I used LIBGCCJIT in my Lua project - I found its compilation is very slow.
In the Lua world, the benchmark is LuaJIT which has hardly any slowdown due to JIT compilation, i.e. it can JIT compile so fast that the JITing step is almost cost free. Neither LLVM nor GCC can get anywhere near that.

I used another approach based on C-code generation and pre-compiled headers to implement MJIT in CRuby. This approach has practically the same compilation speed as LIBGCCJIT and permits to implement inlining at least on path Ruby code -> Ruby code:
https://developers.redhat.com/blog/2018/03/22/ruby-3x3-performance-goal/

I had a look at the article. Firstly I am guessing that you haven't implemented all the functionality of Ruby? For example, can it 100% interoperate with existing Ruby libraries and code?

In my experience dynamic languages tend to have features that are very JIT unfriendly. For example, in Lua, a C library can manipulate the Lua stack. A JIT has to deal with such situations. I am not familiar with Ruby but I have read that it is very hard to optimize Ruby.

In my opinion though, a new small high performance scripting language competing with LuaJIT would be better than than trying to speed up Ruby!

Ruby is actively used in openshift/openstack which is a strategic area for RedHat. So it defines my language choice (although I'd like to design JIT compiler which could be used for other languages too).

But MRuby could satisfy your criteria. Mike Pall worked roughly 10 years on LuaJIT, did amazing job, and achieved quite a lot. To compete with LuaJIT, I probably would need 10 years too.

Well, not if you created a new language specifically designed to be JITed efficiently. Lua has many constructs that are bad for JITing. But a language could be designed that avoids such features and therefore allows efficient JITing.

I am skeptical about Ruby efforts. I guess until you have a 100% compatible Ruby implementation that achieves 2 or 3x improvement, it is impossible to say anything. And that could take years to implement too.

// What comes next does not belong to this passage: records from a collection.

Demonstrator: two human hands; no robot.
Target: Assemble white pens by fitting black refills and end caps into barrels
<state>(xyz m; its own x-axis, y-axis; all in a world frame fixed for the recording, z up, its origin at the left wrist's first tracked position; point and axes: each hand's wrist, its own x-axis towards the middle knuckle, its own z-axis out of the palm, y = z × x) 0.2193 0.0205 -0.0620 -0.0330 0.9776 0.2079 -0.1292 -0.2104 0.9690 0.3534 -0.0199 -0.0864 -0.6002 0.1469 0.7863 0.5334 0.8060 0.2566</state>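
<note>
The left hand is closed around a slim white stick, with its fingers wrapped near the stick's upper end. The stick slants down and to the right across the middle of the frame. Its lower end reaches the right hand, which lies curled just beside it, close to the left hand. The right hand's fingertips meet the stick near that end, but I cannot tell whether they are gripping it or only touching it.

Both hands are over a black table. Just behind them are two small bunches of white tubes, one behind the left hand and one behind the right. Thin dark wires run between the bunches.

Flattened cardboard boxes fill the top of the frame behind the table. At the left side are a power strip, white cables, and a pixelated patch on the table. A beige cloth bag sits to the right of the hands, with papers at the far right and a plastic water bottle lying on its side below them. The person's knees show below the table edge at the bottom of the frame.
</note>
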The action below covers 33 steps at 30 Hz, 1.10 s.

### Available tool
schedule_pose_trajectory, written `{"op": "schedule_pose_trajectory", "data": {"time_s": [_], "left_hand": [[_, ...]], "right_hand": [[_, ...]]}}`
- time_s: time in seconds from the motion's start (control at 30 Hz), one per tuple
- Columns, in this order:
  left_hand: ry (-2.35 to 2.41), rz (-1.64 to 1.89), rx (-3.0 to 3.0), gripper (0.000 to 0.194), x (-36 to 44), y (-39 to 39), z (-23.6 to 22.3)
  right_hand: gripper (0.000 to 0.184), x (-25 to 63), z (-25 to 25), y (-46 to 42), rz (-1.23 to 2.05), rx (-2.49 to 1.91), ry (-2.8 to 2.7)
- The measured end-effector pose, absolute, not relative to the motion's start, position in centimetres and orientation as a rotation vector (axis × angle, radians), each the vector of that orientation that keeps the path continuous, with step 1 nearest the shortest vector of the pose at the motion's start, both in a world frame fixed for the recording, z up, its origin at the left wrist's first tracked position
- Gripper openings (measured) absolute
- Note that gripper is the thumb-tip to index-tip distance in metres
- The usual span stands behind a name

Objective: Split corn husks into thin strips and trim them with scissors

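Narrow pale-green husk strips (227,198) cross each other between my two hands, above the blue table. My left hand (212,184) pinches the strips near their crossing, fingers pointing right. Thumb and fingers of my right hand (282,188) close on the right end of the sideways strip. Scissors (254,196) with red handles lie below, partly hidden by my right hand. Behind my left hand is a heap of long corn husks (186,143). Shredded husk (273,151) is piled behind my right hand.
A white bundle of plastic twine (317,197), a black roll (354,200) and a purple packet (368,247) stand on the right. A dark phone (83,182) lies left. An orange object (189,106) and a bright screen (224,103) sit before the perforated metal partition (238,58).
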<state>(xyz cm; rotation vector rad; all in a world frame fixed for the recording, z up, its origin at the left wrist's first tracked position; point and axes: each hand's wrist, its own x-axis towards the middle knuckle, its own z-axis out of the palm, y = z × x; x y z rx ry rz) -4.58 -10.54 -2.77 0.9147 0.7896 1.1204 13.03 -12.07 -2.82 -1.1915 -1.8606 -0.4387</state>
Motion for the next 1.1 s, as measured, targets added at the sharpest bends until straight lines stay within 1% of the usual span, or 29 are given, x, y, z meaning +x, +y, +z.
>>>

Using a slow compiler like GCC or LLVM is simply not an option in the Lua world because of LuaJIT's speed. That is why I find your project very interesting as its compact size and hopefully speed of compilation would be ideal for Lua. But then we don't know how well the generated code will behave. In Lua, the stack is a heap allocated structure and the optimzer needs to be able to figure out when values in the stack are temporary and do not need to be stored/accessed from the heap. LLVM and GCC can do this but at a huge cost.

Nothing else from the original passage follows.